EXERCISE AIM:
Provide again, from the entries below, every line from the one containing "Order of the" through the one containing "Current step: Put", exactly as written, and no other line.
*** DATA FOR REVIEW ***
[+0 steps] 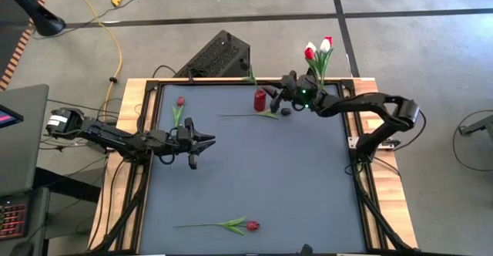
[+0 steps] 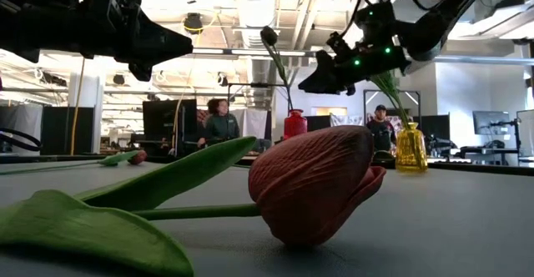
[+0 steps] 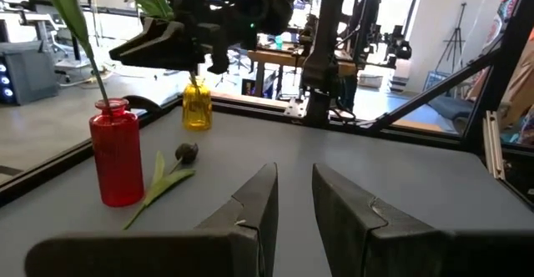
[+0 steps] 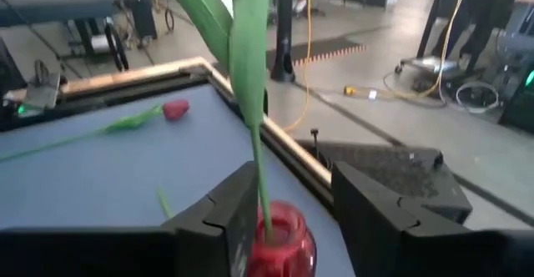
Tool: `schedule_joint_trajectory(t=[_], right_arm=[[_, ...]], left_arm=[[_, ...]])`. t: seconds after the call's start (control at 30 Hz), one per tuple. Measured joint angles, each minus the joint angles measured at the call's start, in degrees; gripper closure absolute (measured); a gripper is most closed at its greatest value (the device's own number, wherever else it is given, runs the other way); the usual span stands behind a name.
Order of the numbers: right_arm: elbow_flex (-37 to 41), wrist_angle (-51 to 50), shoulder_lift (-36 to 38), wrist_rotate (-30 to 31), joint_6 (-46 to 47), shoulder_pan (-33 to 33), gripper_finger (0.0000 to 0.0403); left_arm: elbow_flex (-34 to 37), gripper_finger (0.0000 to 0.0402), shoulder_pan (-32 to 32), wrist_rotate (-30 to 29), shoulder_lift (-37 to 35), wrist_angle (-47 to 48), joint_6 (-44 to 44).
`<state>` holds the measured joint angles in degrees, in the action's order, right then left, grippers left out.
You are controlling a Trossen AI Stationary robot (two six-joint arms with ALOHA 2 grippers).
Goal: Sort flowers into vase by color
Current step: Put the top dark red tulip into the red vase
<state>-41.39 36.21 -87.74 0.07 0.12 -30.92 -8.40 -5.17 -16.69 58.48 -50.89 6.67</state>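
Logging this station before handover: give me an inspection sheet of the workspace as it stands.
Surface: grey tabletop in a wooden frame.
Job's things: red glass vase holding one green stem; yellow glass vase with red and white tulips; red tulips lie loose near and at left; a dark tulip beside the red vase.
Clutter: nothing seen.
Hands: right hand open over the red vase; left hand empty, slightly parted.
Cables: yellow cable on floor.
Surroundings: people seated behind.

Glossy red vase [image 3: 116,150], matt tabletop [image 1: 254,171]
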Motion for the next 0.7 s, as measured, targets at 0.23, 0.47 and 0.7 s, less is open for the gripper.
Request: schedule_joint_trajectory(t=[0.23,0.47,0.7], right_arm=[[0.0,-12.6,9.1,-3.7,-0.1,1.9,0.0186],[0.0,-19.3,15.8,-5.1,-0.6,9.2,0.0186],[0.0,-24.0,18.3,-5.2,-3.6,18.2,0.0188]], left_arm=[[0.0,0.0336,0.0,0.1,0.0,0.0,0.0],[0.0,0.0336,0.0,2.9,0.0,0.1,0.7],[0.0,0.0336,0.0,1.4,0.0,2.1,5.0]])
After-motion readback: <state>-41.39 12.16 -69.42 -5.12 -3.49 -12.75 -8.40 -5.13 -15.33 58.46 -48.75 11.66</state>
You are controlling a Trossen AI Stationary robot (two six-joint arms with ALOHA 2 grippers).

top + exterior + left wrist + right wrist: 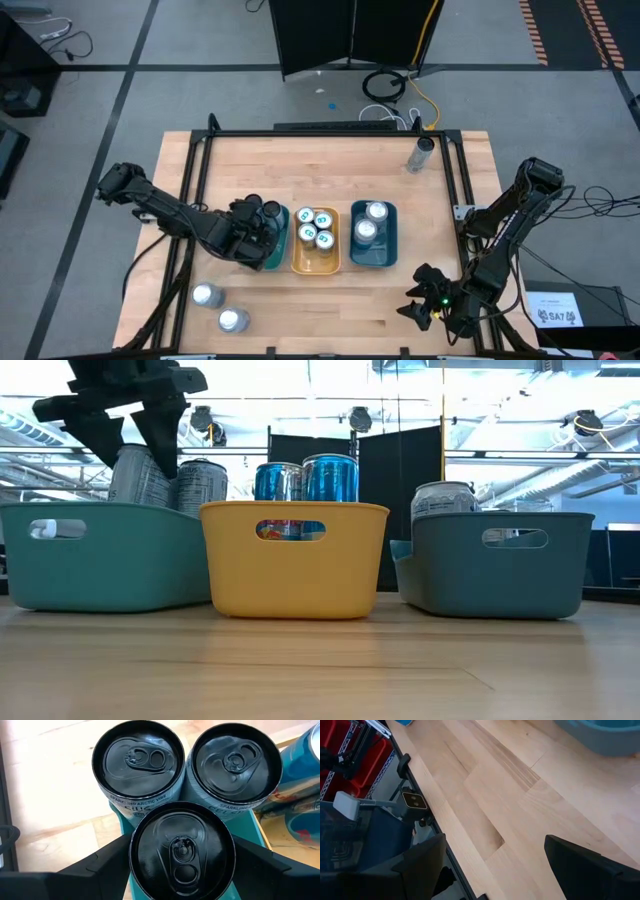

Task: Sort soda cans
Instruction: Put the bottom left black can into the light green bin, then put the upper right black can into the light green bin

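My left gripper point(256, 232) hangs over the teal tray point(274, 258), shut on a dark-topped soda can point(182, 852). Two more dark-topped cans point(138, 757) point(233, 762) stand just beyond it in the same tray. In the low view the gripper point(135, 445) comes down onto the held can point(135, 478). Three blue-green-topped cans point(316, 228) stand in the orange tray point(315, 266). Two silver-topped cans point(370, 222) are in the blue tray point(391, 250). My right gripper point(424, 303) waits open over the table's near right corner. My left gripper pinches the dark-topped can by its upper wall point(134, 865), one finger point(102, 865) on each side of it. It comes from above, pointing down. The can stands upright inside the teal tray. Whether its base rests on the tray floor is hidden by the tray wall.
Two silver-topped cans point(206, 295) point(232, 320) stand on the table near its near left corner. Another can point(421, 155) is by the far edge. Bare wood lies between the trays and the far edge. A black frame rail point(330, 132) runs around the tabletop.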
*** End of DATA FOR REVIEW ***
WORKED SOLUTION:
Order of the numbers: right_arm: elbow_flex (-37 to 41), wrist_angle (-51 to 50), shoulder_lift (-36 to 38), wrist_rotate (-30 to 31), joint_6 (-46 to 47), shoulder_pan (-33 to 33), gripper_finger (0.0000 to 0.0403); left_arm: elbow_flex (-34 to 37), gripper_finger (0.0000 to 0.0402), shoulder_pan (-32 to 32), wrist_rotate (-30 to 29), shoulder_lift (-37 to 35), wrist_angle (-47 to 48), joint_6 (-44 to 44).
`<state>` holds the measured joint angles in degrees, in the action's order, right then left, grippers left out.
You are controlling a Trossen AI Stationary robot (two six-joint arms with ALOHA 2 grippers).
Goal: Sort flowers into vase by color
Current step: Put the top dark red tulip into the red vase

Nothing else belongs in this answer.